YOUR OBJECTIVE: In total, how many lines of the data contain the word "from"? Only that number is wanted.

RECORDED INFORMATION:
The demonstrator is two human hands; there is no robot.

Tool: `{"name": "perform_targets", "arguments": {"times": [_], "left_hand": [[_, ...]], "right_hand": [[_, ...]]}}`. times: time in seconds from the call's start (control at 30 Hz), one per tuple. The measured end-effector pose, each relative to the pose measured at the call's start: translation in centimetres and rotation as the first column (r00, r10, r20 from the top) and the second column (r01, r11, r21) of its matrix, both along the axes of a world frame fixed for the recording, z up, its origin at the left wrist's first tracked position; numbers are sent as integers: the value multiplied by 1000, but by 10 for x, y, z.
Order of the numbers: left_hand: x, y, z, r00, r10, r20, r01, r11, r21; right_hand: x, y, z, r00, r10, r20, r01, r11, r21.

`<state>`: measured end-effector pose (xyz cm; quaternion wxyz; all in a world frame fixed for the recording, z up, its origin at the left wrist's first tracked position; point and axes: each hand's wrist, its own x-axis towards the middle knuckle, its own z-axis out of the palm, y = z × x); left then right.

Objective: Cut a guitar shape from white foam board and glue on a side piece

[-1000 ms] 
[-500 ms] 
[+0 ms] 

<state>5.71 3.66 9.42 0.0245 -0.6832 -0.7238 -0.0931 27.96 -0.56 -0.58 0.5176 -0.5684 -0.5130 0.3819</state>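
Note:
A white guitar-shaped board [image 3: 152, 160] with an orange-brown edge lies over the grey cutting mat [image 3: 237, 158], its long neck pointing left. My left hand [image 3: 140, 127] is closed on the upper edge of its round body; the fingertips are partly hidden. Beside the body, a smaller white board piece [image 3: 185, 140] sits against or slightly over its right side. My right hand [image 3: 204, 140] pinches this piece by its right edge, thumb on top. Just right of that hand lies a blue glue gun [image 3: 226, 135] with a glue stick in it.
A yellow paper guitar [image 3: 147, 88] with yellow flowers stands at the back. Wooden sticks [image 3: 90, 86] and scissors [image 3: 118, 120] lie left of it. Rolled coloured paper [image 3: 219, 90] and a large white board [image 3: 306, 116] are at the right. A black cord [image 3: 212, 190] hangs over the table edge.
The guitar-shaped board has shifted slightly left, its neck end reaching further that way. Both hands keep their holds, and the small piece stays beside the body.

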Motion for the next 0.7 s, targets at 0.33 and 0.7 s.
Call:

ANSWER SPACE: 2